Reato di infedeltà patrimoniale:i soci sono legittimati a proporre querela

Anche i soci sono persone offese del delitto di infedeltà patrimoniale, tanto che la legittimazione alla proposizione della querela per il reato di infedeltà patrimoniale dell’amministratore spetta non solo alla società nel suo complesso (essendo l’incriminazione volta alla tutela dell’integrità patrimoniale della società), ma anche – e disgiuntamente – al singolo socio.
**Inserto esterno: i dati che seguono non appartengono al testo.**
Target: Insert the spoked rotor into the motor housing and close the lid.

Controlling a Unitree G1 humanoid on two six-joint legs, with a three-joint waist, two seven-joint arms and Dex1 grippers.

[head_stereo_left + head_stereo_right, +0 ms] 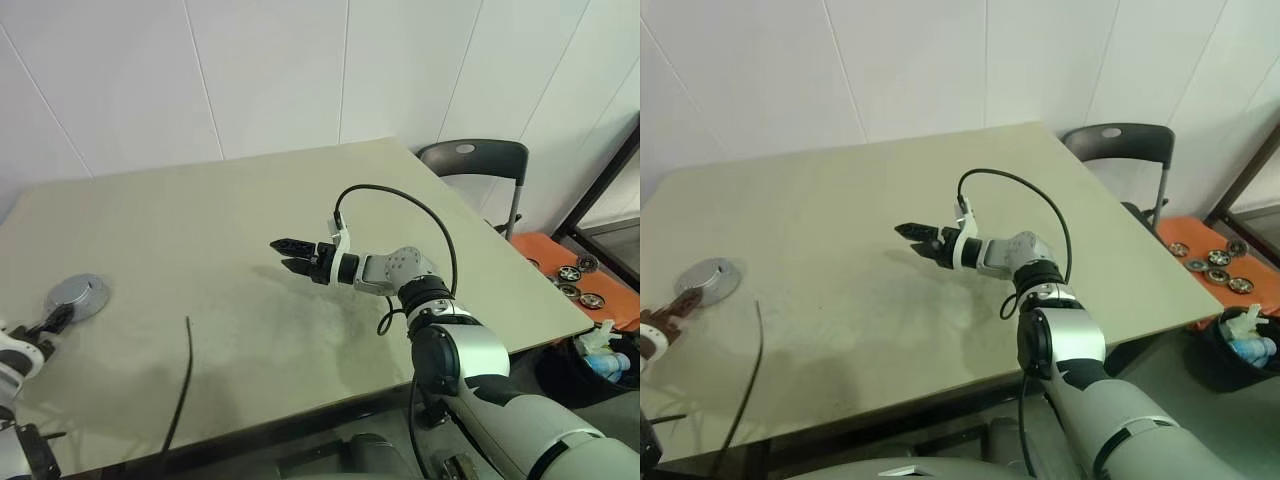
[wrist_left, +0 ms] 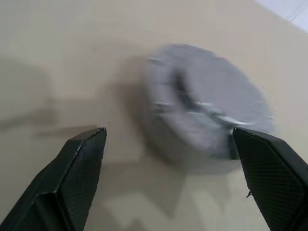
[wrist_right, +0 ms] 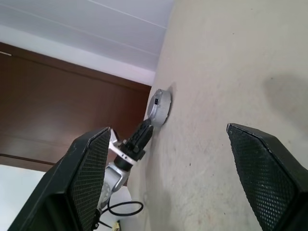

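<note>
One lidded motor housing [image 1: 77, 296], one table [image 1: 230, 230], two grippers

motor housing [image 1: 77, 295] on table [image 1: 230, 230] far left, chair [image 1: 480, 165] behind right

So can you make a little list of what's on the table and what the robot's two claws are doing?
table: big pale table
round part: closed motor housing with the lid on top, near the table's left edge
left gripper: open, fingers either side of the housing, not touching it
right gripper: open, holding nothing, over the middle of the table, pointing left
cable: thin black cable lying on the table's near edge
beside the table: dark chair, orange tray with small round parts
</note>
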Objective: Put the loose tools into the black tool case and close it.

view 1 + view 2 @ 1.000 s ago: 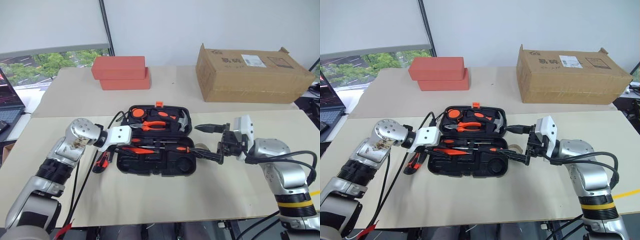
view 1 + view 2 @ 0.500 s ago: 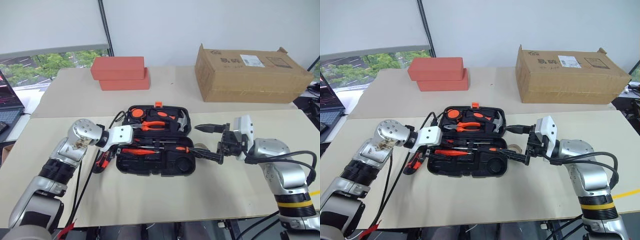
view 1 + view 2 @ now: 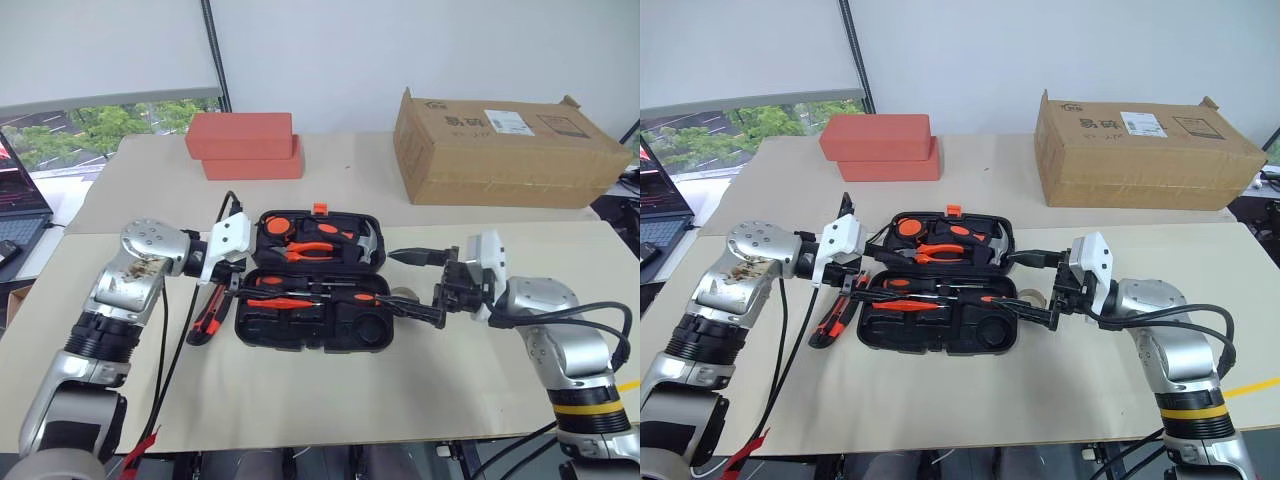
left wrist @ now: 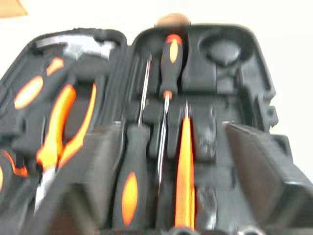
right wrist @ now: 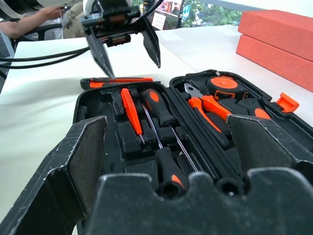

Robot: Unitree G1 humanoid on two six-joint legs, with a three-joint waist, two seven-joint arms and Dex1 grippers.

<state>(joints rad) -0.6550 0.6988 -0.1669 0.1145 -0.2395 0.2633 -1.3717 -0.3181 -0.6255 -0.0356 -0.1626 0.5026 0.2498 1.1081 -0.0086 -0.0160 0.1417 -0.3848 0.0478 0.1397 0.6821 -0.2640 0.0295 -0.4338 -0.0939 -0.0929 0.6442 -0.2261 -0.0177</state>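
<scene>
The black tool case (image 3: 370,335) lies open in the middle of the table. Its near half holds two screwdrivers (image 4: 169,58) (image 4: 130,188) and the thin orange strip tool (image 4: 185,171), all lying in the slots. The utility knife (image 3: 205,318) lies on the table just left of the case. A small tape roll (image 3: 403,294) sits at the case's right end. My left gripper (image 5: 133,68) hangs open and empty above the case's left end. My right gripper (image 3: 394,280) stands open and empty at the right end, its fingers either side of the case's edge.
The far half of the case holds orange-handled pliers (image 3: 320,251), a hammer (image 3: 366,240) and a round orange-black tool. A cardboard box (image 3: 505,150) stands back right, red-orange blocks (image 3: 245,145) back left, a laptop (image 3: 15,200) at the left edge. A person's arm (image 5: 29,22) rests beyond the table.
My left gripper has opened, risen off the case's near half and drawn back to the left. The right arm has kept still.
</scene>
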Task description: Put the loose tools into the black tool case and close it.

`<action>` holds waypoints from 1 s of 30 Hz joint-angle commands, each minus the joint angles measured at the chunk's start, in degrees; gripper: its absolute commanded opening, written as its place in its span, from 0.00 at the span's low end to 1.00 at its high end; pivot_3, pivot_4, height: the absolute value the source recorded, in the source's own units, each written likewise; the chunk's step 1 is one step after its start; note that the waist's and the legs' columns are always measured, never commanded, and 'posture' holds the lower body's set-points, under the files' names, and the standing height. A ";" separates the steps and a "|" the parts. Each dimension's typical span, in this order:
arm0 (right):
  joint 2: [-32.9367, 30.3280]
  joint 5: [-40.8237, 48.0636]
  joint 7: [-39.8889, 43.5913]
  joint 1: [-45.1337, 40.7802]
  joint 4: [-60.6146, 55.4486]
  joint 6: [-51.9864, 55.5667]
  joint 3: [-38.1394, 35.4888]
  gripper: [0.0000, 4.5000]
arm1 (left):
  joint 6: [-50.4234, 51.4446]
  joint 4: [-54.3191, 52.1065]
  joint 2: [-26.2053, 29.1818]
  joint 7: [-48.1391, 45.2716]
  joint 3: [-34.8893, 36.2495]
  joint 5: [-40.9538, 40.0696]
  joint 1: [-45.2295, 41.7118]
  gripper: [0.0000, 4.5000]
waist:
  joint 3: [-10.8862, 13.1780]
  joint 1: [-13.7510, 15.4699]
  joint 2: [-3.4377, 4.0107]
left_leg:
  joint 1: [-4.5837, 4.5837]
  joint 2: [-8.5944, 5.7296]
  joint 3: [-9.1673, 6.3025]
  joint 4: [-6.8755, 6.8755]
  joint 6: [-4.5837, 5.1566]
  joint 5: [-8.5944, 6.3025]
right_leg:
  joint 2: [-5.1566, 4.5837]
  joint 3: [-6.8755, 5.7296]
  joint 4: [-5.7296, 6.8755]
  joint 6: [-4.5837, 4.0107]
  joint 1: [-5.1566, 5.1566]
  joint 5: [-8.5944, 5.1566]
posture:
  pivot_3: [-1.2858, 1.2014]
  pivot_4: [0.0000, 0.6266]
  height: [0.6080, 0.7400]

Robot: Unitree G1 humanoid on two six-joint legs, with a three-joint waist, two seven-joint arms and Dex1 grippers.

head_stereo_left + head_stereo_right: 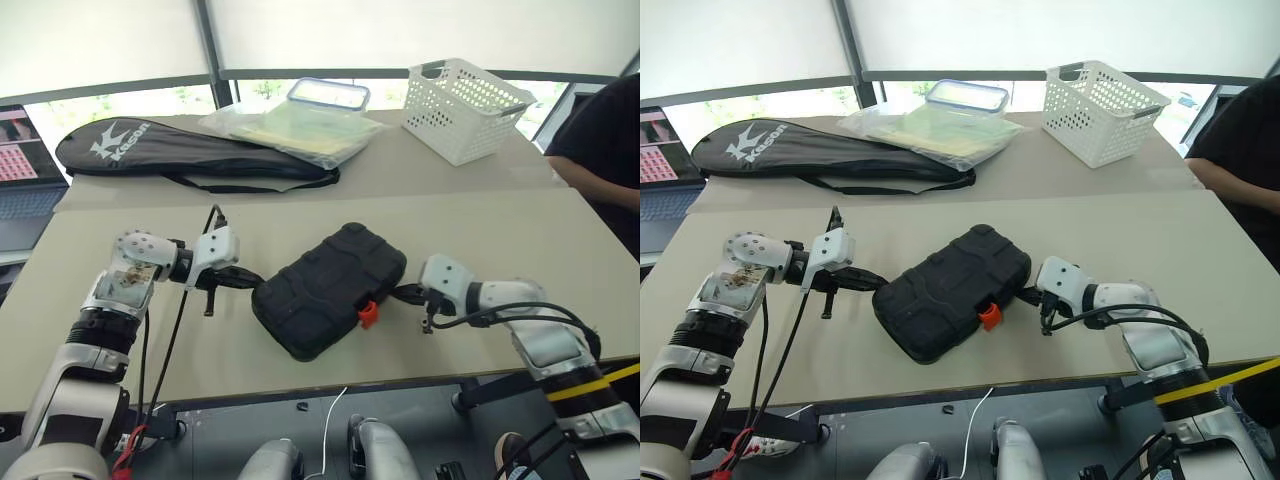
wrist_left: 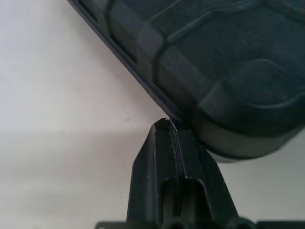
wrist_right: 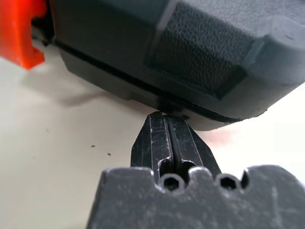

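- Black moulded plastic, lid down: the black tool case (image 1: 330, 288) lies closed and askew near the front middle of the beige table (image 1: 520, 250), its orange latch (image 1: 368, 314) on the side facing the front edge.
- What the case holds cannot be seen.
- Left gripper (image 2: 167, 125) has its fingers pressed together, holding nothing, tips against the lower rim of the case's left corner.
- Right gripper (image 3: 167, 117) is likewise pinched closed and empty, tips meeting the seam on the case's right end, just beside the latch.
- White basket (image 1: 462, 107) stands at the far right; I cannot tell its contents.
- Clear-lidded box (image 1: 328, 94) sits behind a plastic bag (image 1: 295, 130), next to a long black racket bag (image 1: 180, 152) at the far left.
- Bare tabletop lies between the case and those far items, and on both sides.
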 commanded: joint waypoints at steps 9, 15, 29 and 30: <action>-4.42 11.75 3.92 7.15 -18.36 11.44 -7.13 0.00 | 11.20 -16.96 -5.59 3.98 -5.77 -1.71 -3.24 0.01 | -0.01 0.55 0.01 | -0.12 -0.04 0.07 0.45 -0.01 0.00 | -0.11 0.24 0.32 -0.02 -0.12 0.00 | 0.52 0.24 1.00; -3.46 12.51 2.72 8.00 -22.28 14.69 -5.59 0.00 | -4.24 -5.72 -8.43 7.73 -14.19 9.99 -2.65 0.01 | -0.08 0.61 -0.01 | 0.20 0.07 0.15 0.31 -0.02 0.00 | -0.11 0.51 0.29 -0.05 0.12 -0.01 | 0.52 0.24 1.00; 1.28 8.82 0.24 5.15 -17.68 13.54 0.21 0.00 | -6.11 -5.01 -9.59 8.53 -13.25 9.30 -3.03 0.01 | -0.14 0.52 0.03 | 1.45 0.19 0.08 -0.20 0.22 -0.15 | -0.03 0.36 -0.44 0.11 1.48 -0.09 | 0.52 0.24 1.00; 1.21 8.37 0.53 5.02 -17.23 13.35 0.60 0.00 | -6.12 -5.07 -9.60 8.53 -13.25 9.31 -3.03 0.01 | -0.15 0.51 0.03 | 1.45 0.17 0.09 -0.19 0.22 -0.15 | -0.04 0.36 -0.44 0.11 1.47 -0.09 | 0.52 0.24 1.00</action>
Si è sottolineato, a riguardo, che, infatti, il singolo socio è persona offesa del reato di infedeltà patrimoniale, e non solo danneggiato dallo stesso, in quanto la condotta dell’amministratore infedele è diretta a compromettere le ragioni della società, ma anche, principalmente, quelle dei soci o quotisti della stessa, che per l’infedele attività dell’amministratore subiscono il depauperamento del proprio patrimonio”: così ha statuito la Cass. Pen. sez. V, con la sentenza del 22 ottobre 2024, n. 43146 (testo in calce).
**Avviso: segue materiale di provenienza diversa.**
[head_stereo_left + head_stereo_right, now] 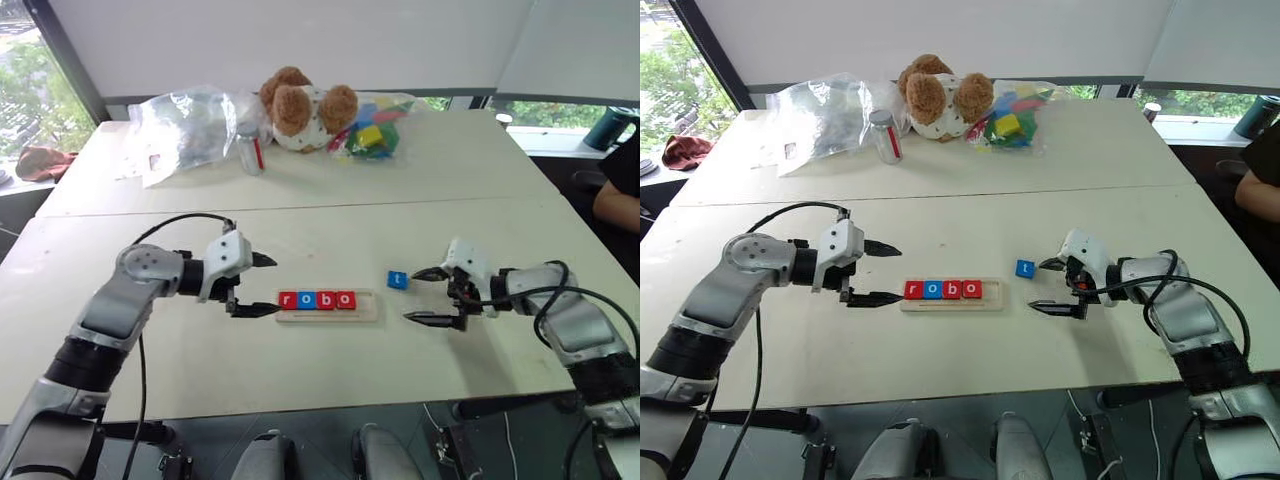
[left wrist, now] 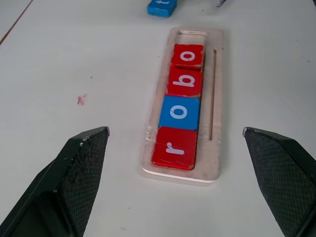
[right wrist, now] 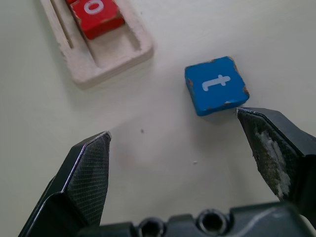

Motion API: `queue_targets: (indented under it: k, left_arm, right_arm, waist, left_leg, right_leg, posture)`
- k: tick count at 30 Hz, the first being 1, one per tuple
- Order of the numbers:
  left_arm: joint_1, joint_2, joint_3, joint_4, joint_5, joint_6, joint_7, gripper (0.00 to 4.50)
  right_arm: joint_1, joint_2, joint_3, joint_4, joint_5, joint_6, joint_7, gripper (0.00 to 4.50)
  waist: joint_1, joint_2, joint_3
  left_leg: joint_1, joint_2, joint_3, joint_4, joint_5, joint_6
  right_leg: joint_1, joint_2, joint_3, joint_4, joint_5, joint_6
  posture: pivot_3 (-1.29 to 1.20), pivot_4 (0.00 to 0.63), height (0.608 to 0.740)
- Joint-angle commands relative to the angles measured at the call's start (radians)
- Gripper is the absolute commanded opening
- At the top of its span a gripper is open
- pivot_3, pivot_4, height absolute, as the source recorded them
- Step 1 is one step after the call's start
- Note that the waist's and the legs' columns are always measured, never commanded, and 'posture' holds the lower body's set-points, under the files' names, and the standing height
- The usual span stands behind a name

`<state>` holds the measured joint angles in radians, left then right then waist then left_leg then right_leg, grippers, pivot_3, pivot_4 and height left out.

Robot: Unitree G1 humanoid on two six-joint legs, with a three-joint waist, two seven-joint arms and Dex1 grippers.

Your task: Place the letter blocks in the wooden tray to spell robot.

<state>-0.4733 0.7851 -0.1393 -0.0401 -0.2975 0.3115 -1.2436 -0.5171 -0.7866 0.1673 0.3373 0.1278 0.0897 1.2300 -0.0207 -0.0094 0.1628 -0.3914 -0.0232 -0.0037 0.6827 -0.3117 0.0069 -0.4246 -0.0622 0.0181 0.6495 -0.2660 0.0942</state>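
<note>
Blue t block [image 3: 216,85] lies flat on table [image 1: 200,360], just beside wooden tray [image 2: 218,103]; light, rigid, thin; pinch opposite edges; right gripper [image 3: 187,163] and left gripper [image 2: 175,185] both spread wide, empty.

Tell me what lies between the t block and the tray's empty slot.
Only bare table. The right wrist view shows the t block lying flat, apart from the tray, with nothing between them.
</note>
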Motion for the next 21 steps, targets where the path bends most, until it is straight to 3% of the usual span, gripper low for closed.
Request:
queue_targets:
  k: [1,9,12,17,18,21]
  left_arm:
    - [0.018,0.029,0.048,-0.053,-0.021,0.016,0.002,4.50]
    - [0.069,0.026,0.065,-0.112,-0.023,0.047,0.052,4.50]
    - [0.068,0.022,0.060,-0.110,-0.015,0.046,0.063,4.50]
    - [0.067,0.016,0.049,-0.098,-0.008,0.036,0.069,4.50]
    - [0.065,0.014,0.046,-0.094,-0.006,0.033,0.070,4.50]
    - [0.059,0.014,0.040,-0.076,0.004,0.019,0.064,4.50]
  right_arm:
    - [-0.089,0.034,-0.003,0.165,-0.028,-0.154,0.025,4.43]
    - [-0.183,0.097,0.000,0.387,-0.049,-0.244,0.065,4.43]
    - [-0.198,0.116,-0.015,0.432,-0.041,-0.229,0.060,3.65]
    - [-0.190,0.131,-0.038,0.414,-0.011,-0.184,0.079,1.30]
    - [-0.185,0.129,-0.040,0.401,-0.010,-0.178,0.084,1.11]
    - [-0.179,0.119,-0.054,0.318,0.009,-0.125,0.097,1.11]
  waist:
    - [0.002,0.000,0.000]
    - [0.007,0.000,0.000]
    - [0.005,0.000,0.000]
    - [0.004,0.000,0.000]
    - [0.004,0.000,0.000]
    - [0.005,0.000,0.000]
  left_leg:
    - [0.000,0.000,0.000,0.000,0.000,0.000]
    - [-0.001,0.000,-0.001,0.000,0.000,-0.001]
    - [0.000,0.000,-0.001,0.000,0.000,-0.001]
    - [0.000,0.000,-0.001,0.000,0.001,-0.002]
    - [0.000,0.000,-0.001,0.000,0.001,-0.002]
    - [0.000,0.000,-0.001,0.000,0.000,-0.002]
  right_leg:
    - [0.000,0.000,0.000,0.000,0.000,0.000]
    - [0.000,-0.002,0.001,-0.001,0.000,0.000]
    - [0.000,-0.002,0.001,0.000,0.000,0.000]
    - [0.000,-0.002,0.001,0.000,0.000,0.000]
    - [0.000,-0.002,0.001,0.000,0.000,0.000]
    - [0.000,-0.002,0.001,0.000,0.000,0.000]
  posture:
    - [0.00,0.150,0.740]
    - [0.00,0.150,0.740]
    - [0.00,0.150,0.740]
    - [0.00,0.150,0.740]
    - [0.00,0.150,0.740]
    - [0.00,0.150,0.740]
La Corte ha precisato che, ai fini della configurabilità del reato di infedeltà patrimoniale di cui all’art. 2634 cod. civ., è necessario che ricorrano i seguenti presupposti: a) un interesse dell’amministratore in conflitto con quello della società; b) la “deliberazione” di un “atto di disposizione” di beni sociali; c) un evento di danno patrimoniale intenzionalmente cagionato alla società amministrata; d) il fine specifico, in capo all’agente, di procurare a sé o ad altri un ingiusto profitto o altro vantaggio. 
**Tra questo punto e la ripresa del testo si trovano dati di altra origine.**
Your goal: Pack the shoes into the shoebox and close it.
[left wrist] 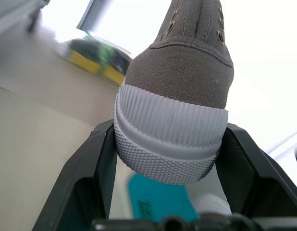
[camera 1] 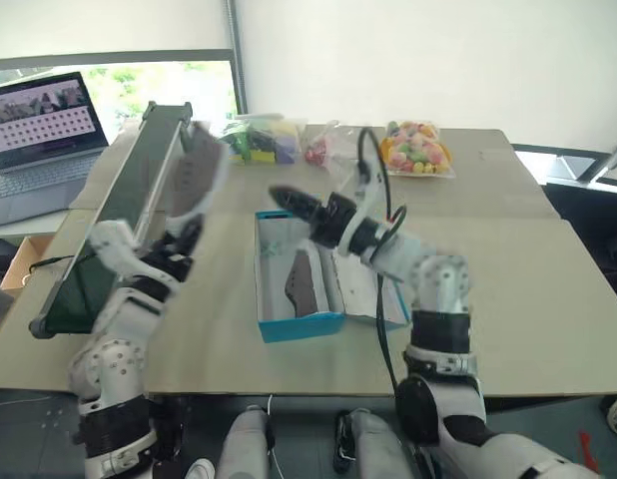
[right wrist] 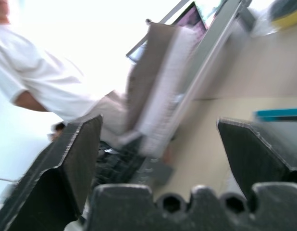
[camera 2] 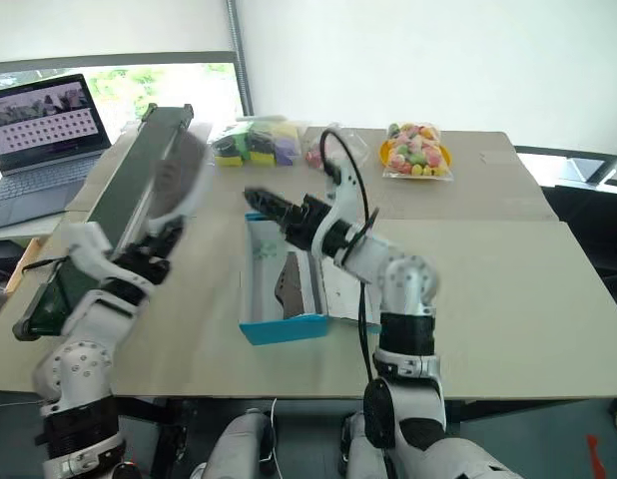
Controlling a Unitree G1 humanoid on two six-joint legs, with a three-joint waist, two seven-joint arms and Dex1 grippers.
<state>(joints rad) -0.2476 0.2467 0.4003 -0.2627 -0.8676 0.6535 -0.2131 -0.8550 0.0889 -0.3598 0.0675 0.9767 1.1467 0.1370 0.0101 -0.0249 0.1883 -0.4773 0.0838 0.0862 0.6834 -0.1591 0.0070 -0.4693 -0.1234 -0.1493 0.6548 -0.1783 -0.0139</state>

Inoltre, in tema di infedeltà patrimoniale, il dolo del delitto si configura sotto la duplice forma di dolo specifico, riferito alla finalità di procurare a sé o ad altri un ingiusto profitto o altro vantaggio, anche di natura non patrimoniale, e di dolo intenzionale, riferito alla volontà e rappresentazione di un danno patrimoniale alla società quale conseguenza diretta dell’azione od omissione.

Cass. Pen. sez. V, sentenza del 22 ottobre 2024, n. 43146.